- _WHAT YOU WILL DO_: Give back an exact copy of the lines from the start of the material through the line bearing "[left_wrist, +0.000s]". Include both ends and nothing else.

---*---

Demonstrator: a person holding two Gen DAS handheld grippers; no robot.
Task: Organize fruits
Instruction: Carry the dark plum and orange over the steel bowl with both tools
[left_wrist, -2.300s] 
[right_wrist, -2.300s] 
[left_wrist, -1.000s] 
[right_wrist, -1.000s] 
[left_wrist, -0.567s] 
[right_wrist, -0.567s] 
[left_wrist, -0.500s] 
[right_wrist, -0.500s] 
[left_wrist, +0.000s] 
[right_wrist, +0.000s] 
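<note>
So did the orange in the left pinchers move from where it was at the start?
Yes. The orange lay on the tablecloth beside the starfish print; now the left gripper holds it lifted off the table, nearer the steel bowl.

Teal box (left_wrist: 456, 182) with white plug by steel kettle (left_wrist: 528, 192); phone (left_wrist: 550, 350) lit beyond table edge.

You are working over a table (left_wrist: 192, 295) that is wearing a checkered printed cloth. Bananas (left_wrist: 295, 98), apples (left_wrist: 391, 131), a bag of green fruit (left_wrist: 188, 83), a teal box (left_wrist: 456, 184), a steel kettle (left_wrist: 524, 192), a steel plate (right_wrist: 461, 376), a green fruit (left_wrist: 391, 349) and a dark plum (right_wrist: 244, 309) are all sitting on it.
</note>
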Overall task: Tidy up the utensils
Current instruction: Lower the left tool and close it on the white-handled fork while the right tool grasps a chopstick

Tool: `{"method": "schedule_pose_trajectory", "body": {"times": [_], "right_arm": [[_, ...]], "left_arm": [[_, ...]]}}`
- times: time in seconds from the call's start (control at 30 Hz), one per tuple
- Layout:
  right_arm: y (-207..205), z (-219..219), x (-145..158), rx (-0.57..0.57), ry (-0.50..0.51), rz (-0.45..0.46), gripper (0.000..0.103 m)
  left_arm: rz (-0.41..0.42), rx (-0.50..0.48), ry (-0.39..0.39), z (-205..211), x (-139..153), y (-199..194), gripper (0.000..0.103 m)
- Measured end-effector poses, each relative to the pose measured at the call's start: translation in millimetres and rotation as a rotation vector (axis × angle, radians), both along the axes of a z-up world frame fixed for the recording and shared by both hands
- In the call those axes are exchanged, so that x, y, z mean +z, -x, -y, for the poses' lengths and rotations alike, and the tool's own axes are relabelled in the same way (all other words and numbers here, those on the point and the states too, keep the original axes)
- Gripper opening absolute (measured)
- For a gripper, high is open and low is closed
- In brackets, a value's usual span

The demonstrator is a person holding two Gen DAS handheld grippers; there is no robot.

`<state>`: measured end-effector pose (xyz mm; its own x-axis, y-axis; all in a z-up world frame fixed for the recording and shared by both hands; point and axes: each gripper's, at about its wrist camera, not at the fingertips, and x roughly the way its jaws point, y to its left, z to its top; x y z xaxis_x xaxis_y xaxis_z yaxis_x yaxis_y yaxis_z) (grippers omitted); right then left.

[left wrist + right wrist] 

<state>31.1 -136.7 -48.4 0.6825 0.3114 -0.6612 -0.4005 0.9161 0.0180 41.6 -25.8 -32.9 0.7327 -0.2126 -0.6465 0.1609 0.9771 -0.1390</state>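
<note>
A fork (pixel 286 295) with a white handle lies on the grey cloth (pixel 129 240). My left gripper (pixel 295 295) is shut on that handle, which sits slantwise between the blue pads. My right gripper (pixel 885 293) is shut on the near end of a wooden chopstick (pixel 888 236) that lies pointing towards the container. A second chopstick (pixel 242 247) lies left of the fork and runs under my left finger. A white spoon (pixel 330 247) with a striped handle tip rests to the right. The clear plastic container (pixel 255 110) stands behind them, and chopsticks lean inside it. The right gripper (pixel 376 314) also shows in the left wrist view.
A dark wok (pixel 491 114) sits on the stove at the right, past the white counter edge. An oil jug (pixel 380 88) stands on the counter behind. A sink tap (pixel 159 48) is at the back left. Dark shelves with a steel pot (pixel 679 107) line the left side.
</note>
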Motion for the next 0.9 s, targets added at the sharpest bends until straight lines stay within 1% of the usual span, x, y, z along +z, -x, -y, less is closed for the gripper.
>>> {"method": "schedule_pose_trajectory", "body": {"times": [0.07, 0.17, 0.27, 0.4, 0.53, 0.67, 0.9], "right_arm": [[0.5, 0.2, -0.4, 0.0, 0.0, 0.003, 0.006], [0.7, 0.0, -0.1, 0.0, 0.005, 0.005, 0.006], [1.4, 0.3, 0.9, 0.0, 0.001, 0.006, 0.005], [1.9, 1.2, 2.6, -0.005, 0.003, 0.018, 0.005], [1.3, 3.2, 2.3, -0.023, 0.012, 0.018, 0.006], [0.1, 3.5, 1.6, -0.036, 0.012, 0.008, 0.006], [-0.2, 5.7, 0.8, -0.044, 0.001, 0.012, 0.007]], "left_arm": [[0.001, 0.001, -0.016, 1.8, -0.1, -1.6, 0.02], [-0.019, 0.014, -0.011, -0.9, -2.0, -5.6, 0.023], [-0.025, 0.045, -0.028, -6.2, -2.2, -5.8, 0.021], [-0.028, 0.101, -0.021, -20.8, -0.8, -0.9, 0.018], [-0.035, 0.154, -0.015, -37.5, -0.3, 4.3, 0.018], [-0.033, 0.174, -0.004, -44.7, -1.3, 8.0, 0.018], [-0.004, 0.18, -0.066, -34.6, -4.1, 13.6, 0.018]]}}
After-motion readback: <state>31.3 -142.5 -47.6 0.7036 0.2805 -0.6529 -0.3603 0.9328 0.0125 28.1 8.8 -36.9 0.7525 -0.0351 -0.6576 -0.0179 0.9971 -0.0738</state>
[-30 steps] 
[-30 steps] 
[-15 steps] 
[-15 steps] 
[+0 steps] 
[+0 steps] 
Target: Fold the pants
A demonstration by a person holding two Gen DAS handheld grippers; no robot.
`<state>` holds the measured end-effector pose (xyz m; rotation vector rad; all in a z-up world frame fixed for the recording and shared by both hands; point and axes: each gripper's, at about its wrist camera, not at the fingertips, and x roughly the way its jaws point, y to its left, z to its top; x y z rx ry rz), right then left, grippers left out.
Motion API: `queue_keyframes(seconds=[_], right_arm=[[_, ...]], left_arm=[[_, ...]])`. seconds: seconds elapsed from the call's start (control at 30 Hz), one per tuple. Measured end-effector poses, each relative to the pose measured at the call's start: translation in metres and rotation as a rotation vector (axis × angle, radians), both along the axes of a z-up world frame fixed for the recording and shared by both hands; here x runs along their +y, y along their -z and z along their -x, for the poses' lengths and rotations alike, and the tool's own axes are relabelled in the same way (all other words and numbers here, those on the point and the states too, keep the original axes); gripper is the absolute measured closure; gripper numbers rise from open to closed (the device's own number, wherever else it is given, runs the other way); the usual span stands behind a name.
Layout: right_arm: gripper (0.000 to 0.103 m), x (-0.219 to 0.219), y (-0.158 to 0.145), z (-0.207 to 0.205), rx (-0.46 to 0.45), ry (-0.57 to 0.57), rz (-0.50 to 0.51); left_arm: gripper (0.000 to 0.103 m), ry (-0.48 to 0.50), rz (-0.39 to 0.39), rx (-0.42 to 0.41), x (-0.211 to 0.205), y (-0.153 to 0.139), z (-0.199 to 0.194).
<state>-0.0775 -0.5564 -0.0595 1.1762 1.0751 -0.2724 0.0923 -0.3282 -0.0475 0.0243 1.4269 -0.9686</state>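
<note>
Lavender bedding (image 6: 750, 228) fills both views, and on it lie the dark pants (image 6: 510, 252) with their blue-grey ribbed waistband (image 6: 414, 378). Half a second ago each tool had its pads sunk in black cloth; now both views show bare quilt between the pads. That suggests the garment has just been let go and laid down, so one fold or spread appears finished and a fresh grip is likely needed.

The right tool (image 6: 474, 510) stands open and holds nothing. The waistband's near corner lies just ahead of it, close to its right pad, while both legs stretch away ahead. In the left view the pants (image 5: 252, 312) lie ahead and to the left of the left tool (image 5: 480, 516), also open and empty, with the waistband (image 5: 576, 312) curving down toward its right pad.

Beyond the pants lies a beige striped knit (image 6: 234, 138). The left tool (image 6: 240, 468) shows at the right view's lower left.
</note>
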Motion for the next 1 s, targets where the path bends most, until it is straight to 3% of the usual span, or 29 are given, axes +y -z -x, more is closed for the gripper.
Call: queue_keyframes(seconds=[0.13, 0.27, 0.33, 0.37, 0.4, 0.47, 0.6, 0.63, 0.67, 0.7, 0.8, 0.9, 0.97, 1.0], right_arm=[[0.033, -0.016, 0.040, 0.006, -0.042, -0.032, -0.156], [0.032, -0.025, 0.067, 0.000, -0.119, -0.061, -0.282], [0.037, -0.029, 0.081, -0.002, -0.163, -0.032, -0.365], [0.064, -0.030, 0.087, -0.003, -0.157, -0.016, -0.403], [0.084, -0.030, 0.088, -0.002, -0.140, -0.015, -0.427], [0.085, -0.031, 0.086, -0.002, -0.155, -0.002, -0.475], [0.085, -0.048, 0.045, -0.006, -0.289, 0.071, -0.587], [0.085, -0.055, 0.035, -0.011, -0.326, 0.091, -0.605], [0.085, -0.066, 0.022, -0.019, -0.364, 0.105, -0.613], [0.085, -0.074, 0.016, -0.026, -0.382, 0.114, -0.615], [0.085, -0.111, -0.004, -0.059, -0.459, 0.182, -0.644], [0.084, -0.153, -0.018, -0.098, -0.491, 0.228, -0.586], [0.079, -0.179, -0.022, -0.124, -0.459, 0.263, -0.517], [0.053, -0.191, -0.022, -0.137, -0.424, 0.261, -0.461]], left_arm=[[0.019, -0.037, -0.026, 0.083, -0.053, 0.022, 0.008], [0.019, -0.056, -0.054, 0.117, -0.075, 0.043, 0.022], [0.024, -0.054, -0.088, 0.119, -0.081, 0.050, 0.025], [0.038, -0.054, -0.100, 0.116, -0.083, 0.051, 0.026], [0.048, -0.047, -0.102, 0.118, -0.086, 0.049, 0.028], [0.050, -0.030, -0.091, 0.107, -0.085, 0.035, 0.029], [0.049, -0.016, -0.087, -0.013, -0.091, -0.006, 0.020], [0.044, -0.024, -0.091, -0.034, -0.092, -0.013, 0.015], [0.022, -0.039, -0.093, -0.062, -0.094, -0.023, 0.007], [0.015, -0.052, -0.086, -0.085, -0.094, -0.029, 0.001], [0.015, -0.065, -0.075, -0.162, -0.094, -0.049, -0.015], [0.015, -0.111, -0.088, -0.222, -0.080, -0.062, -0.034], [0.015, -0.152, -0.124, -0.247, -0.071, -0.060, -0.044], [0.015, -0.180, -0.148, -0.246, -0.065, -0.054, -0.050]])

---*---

- _RESPONSE AREA_:
Demonstrator: a person holding two Gen DAS handheld grippers; no robot.
Task: Organize fruits
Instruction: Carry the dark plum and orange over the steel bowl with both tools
[left_wrist, -2.300s] 
[right_wrist, -2.300s] 
[left_wrist, -1.000s] 
[right_wrist, -1.000s] 
[left_wrist, -0.567s] 
[right_wrist, -0.567s] 
[left_wrist, -0.500s] 
[right_wrist, -0.500s] 
[left_wrist, +0.000s] 

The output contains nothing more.